Expression of serine 194-phosphorylated Fas-associated death domain protein correlates with proliferation in B-cell non-Hodgkin lymphomas.

Elias Drakos¹, Vasiliki Leventaki, Vasileios Atsaves, Ellen J Schlette, Pei Lin, Francisco Vega, Roberto N Miranda, Francois-Xavier Claret, L Jeffrey Medeiros, George Z Rassidakis.

Abstract

Fas-associated death domain protein is a key component of the extrinsic apoptotic pathway. In addition, in animal models, Fas-associated death domain protein phosphorylation at serine 194 has been shown to affect cell proliferation, especially in T lymphocytes. The importance of Fas-associated death domain protein phosphorylation at serine 194 for the proliferation of B lymphocytes, however, is uncertain. Here we show in reactive lymph nodes that serine 194 phosphorylated Fas-associated death domain protein is expressed predominantly in the dark (proliferative) zone of germinal centers. In B-cell non-Hodgkin lymphoma cell lines, serine 194 phosphorylated Fas-associated death domain protein levels are substantially higher in highly proliferating cells and lower in serum-starved cells. We also used immunohistochemical analysis to assess Fas-associated death domain protein phosphorylation at serine 194 expression in 122 B-cell non-Hodgkin-type lymphomas. The mean percentage of serine 194 phosphorylated Fas-associated death domain protein positive tumor cells was 81% in Burkitt lymphoma, 41% in diffuse large B-cell lymphoma, 18% in follicular lymphoma, 18% in plasma cell myeloma, 12% in extranodal marginal zone B-cell lymphoma of mucosa-associated lymphoid tissue, 11% in mantle cell lymphoma, and 2% in chronic lymphocytic leukemia/small lymphocytic lymphoma (P < .0001, Kruskal-Wallis test). Furthermore, in chronic lymphocytic leukemia/small lymphocytic lymphoma, serine 194 phosphorylated Fas-associated death domain protein was detected predominantly in proliferation centers.
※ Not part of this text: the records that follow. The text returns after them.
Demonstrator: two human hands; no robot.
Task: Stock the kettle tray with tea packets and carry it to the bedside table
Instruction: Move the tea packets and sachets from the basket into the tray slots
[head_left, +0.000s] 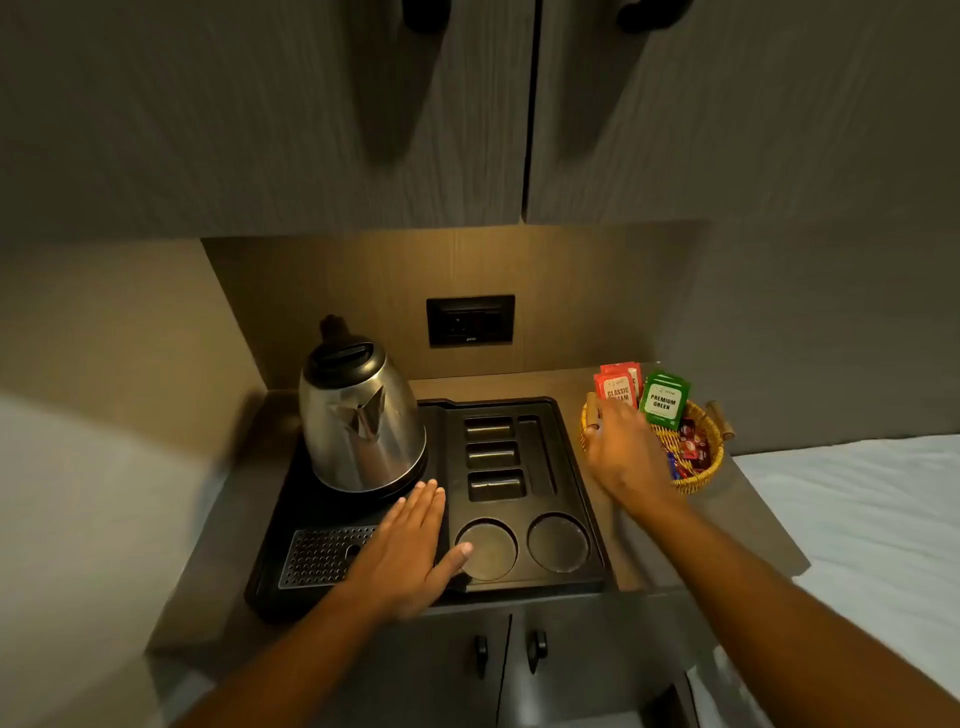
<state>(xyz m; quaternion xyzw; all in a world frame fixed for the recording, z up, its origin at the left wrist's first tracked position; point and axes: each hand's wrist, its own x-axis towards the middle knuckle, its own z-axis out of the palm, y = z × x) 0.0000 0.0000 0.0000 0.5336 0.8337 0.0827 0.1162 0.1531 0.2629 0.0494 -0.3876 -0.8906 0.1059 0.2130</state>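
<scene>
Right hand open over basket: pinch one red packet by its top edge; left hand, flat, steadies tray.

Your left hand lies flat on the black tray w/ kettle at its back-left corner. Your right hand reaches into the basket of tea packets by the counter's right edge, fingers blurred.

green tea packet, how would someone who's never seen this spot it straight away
Start at the black plastic kettle tray on the counter, then look right to the round woven wicker basket. Standing upright at the basket's back is the green tea packet with a white label reading "Premium Green"; the packets beside it are red.
</scene>
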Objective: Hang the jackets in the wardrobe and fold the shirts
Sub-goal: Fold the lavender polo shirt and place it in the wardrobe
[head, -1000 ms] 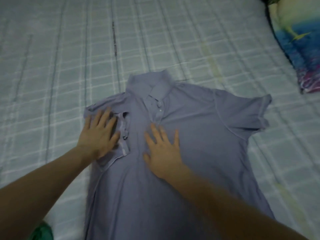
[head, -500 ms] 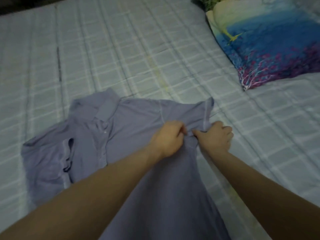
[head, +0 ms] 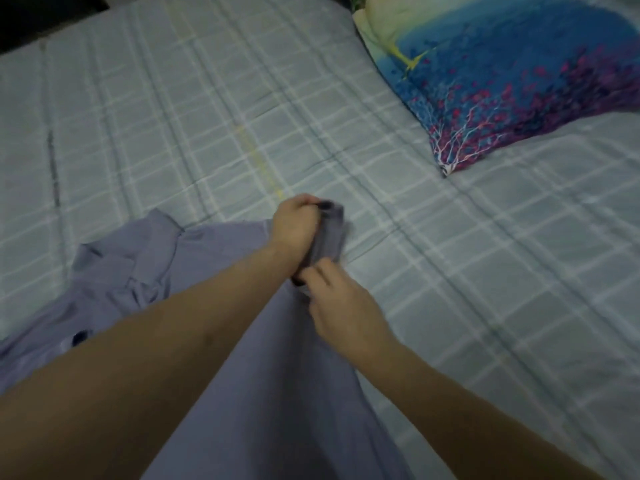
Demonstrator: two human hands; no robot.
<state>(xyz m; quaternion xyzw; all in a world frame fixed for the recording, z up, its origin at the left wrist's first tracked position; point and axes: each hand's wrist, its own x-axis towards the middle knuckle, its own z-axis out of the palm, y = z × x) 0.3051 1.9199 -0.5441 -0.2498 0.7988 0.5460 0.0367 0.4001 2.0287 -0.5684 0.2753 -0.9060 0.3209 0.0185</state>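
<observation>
A lavender short-sleeved polo shirt (head: 145, 282) lies face up on the bed, collar toward the far side. Its left sleeve is folded in over the chest. My left hand (head: 294, 226) reaches across the shirt and grips the right sleeve (head: 330, 237), lifting it off the bed. Just below it, my right hand (head: 341, 306) pinches the same sleeve near the armpit seam. My forearms hide much of the shirt's body.
The bed is covered with a pale green checked sheet (head: 207, 116). A pillow (head: 502, 77) printed in blue, pink and purple lies at the far right. A dark gap shows beyond the bed's far left corner (head: 41, 12).
Both hands left the chest, moved to the right sleeve and took hold of it. Since half a second ago the sleeve has been gathered and raised. The view swung right.
</observation>
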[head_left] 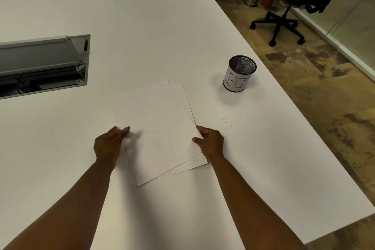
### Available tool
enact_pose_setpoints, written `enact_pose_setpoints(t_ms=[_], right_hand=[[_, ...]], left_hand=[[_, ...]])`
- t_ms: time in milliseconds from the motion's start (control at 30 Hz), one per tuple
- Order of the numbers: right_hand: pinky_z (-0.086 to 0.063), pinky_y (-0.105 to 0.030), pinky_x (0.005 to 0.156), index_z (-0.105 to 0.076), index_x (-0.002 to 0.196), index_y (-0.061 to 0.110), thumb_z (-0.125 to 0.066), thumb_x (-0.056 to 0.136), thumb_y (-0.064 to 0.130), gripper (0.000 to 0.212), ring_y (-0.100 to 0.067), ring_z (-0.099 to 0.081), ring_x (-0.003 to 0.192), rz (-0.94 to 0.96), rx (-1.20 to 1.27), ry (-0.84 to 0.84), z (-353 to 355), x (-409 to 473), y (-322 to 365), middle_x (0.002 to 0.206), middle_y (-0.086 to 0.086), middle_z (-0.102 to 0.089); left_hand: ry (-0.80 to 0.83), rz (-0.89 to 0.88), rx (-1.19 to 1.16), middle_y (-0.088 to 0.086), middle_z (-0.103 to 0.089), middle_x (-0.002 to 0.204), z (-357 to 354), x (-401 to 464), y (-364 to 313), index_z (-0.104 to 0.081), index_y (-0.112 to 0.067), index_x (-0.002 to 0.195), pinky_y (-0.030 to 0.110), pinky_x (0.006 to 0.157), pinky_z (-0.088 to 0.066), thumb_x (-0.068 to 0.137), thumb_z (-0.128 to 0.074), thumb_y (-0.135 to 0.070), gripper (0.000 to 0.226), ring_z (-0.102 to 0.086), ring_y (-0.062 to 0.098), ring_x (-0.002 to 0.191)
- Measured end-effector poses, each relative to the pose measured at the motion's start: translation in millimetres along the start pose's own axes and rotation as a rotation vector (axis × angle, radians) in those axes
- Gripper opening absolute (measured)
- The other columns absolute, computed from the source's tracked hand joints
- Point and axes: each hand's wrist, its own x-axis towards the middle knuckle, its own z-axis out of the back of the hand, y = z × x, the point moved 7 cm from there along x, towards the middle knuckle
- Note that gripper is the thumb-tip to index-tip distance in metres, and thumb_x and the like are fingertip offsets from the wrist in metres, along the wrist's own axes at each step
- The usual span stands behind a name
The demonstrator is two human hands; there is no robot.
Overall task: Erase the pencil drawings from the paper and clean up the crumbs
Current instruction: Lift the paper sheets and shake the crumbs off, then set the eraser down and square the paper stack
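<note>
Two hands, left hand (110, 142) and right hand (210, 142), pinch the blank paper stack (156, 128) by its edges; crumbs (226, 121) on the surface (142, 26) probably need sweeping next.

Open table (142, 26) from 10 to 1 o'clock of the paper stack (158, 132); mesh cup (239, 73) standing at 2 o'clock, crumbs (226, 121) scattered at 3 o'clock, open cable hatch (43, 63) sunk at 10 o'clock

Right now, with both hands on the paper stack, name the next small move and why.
Probably lift the paper stack aside: both hands, left hand and right hand, grip its edges, the top sheet looks blank, and crumbs lie loose on the table short of the mesh cup.
</note>
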Motion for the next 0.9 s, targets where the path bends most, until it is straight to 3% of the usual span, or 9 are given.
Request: enact_pose_setpoints(t_ms=[100, 200, 267, 367, 433, 533, 600, 733, 900], right_hand=[[-0.039, -0.012, 0.076, -0.058, 0.120, 0.008, -0.069, 0.074, 0.001, 0.048, -0.018, -0.059, 0.091, 0.052, -0.119, -0.035, -2.8, -3.4, 2.4, 0.112, -0.013, -0.065], [-0.039, -0.014, 0.078, -0.056, 0.123, 0.009, -0.062, 0.077, 0.000, 0.048, -0.022, -0.058, 0.102, 0.090, -0.238, -0.048, -6.7, -8.3, 5.5, 0.112, -0.013, -0.062], [-0.041, -0.024, 0.091, -0.055, 0.123, 0.009, -0.058, 0.079, 0.004, 0.044, -0.025, -0.054, 0.110, 0.104, -0.327, -0.047, -8.8, -10.3, 6.8, 0.117, -0.012, -0.060], [-0.037, -0.031, 0.099, -0.057, 0.121, 0.010, -0.056, 0.086, 0.018, 0.037, -0.026, -0.050, 0.117, 0.094, -0.413, -0.046, -9.0, -10.7, 8.1, 0.121, -0.012, -0.058], [-0.037, -0.031, 0.099, -0.058, 0.120, 0.011, -0.055, 0.087, 0.022, 0.035, -0.026, -0.049, 0.118, 0.075, -0.421, -0.048, -8.7, -9.5, 8.6, 0.122, -0.012, -0.058], [-0.038, -0.030, 0.097, -0.059, 0.117, 0.010, -0.056, 0.087, 0.022, 0.033, -0.025, -0.050, 0.116, 0.052, -0.405, -0.066, -6.5, -8.5, 11.0, 0.120, -0.011, -0.059], [-0.037, -0.030, 0.098, -0.057, 0.118, 0.009, -0.058, 0.086, 0.023, 0.035, -0.025, -0.049, 0.116, 0.040, -0.398, -0.060, -6.3, -7.6, 12.3, 0.121, -0.011, -0.059], [-0.035, -0.029, 0.099, -0.049, 0.125, 0.009, -0.060, 0.085, 0.023, 0.044, -0.025, -0.047, 0.119, -0.001, -0.380, -0.044, -7.2, -5.1, 14.6, 0.126, -0.011, -0.054], [-0.038, -0.028, 0.094, -0.053, 0.121, 0.011, -0.057, 0.086, 0.018, 0.036, -0.025, -0.049, 0.116, -0.042, -0.339, -0.095, 2.0, 0.2, 14.5, 0.125, -0.011, -0.055]], left_hand=[[0.001, -0.045, 0.068, -0.022, -0.066, 0.084, -12.1, -4.3, -7.3, -0.068, -0.030, 0.062, 0.027, 0.103, -0.037, 0.080, -0.071, -0.024, 0.019, -0.052, 0.008, 0.113], [-0.022, -0.051, 0.122, -0.041, -0.054, 0.052, -23.0, -14.6, -13.7, -0.063, -0.026, 0.059, 0.011, 0.079, -0.034, 0.081, -0.070, -0.027, 0.023, -0.050, 0.005, 0.096], [-0.056, -0.049, 0.135, -0.040, -0.053, 0.051, -22.7, -14.0, -11.6, -0.063, -0.026, 0.059, 0.008, 0.075, -0.031, 0.080, -0.070, -0.030, 0.023, -0.049, 0.006, 0.092], [-0.062, -0.041, 0.121, -0.030, -0.061, 0.057, -20.9, -8.2, -7.2, -0.072, -0.018, 0.069, 0.012, 0.081, -0.034, 0.079, -0.071, -0.031, 0.016, -0.055, 0.007, 0.100], [-0.037, -0.034, 0.118, -0.028, -0.063, 0.056, -21.4, -6.4, -7.5, -0.073, -0.015, 0.073, 0.017, 0.090, -0.035, 0.079, -0.072, -0.030, 0.017, -0.057, 0.006, 0.102], [-0.048, -0.027, 0.140, -0.026, -0.064, 0.057, -20.2, -7.0, -11.7, -0.073, -0.016, 0.072, 0.019, 0.092, -0.036, 0.079, -0.071, -0.032, 0.017, -0.057, 0.005, 0.100], [-0.101, -0.014, 0.126, -0.021, -0.065, 0.064, -15.9, -6.7, -10.6, -0.074, -0.014, 0.076, 0.017, 0.086, -0.037, 0.079, -0.071, -0.034, 0.020, -0.057, 0.007, 0.098], [-0.130, 0.037, 0.107, -0.016, -0.054, 0.043, -16.3, -8.4, -9.6, -0.067, -0.025, 0.060, 0.021, 0.071, -0.036, 0.079, -0.070, -0.040, 0.024, -0.046, 0.010, 0.072], [-0.239, -0.001, 0.119, -0.011, -0.064, 0.064, -7.1, -10.4, -16.7, -0.072, -0.018, 0.071, 0.017, 0.072, -0.042, 0.079, -0.069, -0.042, 0.026, -0.058, 0.016, 0.075]])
In the entire study group, the percentage of cells positive for serine 194 phosphorylated Fas-associated death domain protein correlated significantly with the proliferation index Ki-67 (Spearman R = 0.9, P < .0001). These data provide evidence that serine 194 phosphorylated Fas-associated death domain protein is involved in the proliferation of normal and neoplastic B cells and has features of a novel proliferation marker.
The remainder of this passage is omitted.